Яворский слегка покраснел, потом поморщился и нехотя выдавил:
— Н-нет. И вообще, я предпочел бы не распространяться на эту тему.
— Но водитель-то может подтвердить факт сей буколической картинки? Или, скажем, переводчица, которая облегчала общение двух молодых пейзан, расположившихся в тени какого-нибудь дуба-великана?
— За рулем был я, собственной, так сказать, персоной. А переводчик нам не требовался, поскольку я весьма прилично говорю по-французски.

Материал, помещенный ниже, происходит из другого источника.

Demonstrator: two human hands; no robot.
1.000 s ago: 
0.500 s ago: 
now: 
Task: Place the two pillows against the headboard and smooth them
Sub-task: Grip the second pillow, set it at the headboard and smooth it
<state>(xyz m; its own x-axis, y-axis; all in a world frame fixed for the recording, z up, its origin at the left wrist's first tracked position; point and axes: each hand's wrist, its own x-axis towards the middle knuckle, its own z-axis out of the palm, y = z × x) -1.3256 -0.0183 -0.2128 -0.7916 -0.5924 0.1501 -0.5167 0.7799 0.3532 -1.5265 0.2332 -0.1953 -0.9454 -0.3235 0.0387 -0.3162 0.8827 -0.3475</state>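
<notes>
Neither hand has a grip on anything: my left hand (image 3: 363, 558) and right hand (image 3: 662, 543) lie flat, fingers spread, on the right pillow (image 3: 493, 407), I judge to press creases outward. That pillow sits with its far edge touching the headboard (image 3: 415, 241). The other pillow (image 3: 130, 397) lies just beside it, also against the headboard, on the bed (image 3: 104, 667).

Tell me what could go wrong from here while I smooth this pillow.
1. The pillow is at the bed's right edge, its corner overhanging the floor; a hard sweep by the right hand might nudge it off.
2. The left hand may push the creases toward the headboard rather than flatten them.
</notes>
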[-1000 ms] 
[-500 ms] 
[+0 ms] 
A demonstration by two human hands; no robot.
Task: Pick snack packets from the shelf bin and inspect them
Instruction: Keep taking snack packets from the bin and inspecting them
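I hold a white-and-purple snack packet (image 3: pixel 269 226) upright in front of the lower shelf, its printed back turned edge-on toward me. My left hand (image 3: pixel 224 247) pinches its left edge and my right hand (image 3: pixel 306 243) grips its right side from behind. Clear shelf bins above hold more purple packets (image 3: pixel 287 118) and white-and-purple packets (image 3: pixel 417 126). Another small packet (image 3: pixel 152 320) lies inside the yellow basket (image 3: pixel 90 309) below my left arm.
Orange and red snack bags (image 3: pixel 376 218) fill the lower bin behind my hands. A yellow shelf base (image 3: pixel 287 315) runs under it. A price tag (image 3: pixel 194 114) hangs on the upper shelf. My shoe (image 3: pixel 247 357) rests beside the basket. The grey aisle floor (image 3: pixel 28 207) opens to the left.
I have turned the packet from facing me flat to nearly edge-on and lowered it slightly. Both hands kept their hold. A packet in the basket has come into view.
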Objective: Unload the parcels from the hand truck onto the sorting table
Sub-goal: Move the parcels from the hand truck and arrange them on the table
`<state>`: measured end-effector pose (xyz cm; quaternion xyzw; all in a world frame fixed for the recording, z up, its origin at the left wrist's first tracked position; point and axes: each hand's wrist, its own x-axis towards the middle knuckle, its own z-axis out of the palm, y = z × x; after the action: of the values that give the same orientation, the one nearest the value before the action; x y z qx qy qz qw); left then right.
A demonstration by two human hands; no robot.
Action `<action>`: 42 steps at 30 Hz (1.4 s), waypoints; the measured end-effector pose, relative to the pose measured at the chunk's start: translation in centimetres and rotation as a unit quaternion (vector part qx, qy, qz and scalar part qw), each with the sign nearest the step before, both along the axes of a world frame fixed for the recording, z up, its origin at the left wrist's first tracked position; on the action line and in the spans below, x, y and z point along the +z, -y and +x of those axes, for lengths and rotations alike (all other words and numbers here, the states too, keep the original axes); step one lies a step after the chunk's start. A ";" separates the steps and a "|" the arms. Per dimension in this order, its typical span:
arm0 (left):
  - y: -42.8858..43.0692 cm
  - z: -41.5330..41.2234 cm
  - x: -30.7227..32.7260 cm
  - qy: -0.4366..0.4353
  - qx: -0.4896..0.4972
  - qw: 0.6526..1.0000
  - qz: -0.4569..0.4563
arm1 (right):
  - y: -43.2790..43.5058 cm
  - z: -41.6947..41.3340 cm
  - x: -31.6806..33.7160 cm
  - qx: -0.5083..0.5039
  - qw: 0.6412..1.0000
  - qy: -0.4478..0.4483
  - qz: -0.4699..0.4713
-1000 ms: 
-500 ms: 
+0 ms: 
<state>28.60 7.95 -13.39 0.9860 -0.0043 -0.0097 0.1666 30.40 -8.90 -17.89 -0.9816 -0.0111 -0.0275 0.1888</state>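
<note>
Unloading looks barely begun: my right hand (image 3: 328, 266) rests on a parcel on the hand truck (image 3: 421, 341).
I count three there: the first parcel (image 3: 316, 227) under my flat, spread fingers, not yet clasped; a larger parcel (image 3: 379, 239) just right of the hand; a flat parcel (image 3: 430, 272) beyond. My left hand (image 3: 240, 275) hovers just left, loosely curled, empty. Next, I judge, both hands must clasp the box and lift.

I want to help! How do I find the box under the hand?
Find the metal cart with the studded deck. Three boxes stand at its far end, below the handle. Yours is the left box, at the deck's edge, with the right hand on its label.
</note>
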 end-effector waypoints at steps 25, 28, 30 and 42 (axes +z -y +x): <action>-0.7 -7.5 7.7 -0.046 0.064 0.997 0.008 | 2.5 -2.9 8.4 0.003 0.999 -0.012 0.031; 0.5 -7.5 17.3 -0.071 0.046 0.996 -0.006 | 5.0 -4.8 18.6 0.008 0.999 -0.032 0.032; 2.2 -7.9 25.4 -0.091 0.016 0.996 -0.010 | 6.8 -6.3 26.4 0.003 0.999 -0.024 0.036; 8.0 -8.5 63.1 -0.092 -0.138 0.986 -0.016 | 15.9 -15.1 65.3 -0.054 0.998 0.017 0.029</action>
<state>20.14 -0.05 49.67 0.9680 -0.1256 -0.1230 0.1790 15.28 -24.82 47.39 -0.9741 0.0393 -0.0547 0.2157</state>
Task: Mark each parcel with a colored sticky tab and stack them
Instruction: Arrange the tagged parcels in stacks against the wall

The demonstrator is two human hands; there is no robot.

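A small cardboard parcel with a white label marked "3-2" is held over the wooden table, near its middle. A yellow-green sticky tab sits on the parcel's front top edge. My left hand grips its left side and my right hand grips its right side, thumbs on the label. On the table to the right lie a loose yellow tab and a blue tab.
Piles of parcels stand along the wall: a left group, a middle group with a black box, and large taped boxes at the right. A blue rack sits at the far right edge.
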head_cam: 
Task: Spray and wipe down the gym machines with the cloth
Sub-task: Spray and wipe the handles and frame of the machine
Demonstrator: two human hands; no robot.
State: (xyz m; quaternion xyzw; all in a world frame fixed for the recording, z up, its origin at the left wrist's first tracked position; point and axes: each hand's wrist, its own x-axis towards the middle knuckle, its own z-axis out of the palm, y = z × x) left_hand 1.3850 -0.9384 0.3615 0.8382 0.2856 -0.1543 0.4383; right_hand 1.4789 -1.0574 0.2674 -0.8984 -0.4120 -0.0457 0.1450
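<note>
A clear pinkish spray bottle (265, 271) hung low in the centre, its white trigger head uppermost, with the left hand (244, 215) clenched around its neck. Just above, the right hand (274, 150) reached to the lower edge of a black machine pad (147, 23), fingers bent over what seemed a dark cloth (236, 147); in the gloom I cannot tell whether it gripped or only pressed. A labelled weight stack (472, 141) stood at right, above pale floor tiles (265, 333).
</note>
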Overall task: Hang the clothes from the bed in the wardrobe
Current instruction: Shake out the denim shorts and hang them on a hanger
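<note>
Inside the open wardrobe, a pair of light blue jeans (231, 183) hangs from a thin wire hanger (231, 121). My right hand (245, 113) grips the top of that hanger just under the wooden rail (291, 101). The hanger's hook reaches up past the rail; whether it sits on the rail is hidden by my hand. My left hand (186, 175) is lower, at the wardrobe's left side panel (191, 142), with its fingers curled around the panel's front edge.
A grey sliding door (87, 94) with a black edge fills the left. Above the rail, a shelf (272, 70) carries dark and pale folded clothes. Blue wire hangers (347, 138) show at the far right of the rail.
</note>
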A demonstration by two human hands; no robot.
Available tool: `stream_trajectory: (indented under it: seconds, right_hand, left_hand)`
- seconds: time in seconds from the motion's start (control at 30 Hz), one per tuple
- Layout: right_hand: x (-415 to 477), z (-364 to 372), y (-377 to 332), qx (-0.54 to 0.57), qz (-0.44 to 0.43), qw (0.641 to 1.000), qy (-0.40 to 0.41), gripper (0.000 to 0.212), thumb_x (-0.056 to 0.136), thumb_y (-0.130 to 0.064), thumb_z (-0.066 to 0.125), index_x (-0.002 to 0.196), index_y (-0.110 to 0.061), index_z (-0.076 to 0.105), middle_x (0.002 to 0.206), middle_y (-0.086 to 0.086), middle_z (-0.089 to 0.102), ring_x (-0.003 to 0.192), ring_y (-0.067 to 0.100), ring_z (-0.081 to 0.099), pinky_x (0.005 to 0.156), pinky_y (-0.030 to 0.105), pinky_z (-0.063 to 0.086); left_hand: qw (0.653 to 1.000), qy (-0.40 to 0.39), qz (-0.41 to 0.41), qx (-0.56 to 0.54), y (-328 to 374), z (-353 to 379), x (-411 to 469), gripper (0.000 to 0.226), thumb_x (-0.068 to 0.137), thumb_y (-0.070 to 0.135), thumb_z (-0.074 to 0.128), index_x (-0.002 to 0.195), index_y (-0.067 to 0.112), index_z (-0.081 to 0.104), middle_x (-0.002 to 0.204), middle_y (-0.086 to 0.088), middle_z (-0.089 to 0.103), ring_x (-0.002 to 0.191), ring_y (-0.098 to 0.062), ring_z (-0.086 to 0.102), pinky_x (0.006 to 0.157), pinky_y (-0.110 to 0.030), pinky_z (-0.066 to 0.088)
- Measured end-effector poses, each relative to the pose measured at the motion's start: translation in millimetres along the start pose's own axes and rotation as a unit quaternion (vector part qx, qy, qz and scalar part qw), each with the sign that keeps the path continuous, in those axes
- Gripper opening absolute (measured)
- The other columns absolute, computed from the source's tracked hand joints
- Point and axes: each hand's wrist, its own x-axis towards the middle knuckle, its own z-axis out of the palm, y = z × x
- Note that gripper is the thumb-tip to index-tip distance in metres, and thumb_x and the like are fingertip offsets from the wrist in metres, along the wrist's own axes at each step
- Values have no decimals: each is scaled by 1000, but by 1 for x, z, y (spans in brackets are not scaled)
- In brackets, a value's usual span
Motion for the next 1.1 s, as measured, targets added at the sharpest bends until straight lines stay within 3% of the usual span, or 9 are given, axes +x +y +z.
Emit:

— Виталий Валерьевич, а с самой Мари Лакруа я смогу побеседовать?
— Боюсь, что нет. Два часа назад она улетела в Париж.
— Плохо, — искренне огорчился Губин. — Если откровенно, подозревать вас в совершении преступления пока что не приходится. Но следствию надо знать, где и как вы провели вчерашний день. Вы ведь член семьи Яворских. Извините, а сколько лет этой Мари?
— Двадцать восемь.
— Шарму хоть отбавляй?
— Как у всякой истинной француженки, — пожал плечами Виталий Валерьевич.
— Ответьте честно — у вас с Мари чисто деловые отношения? — Губин опять применил свой «детектор лжи», и Виталий Валерьевич, отведя глаза в сторону, снова оказался в роли побежденного.
— А какие, позвольте, они еще могут быть? — в голосе его явно сквозили досада и раздражение.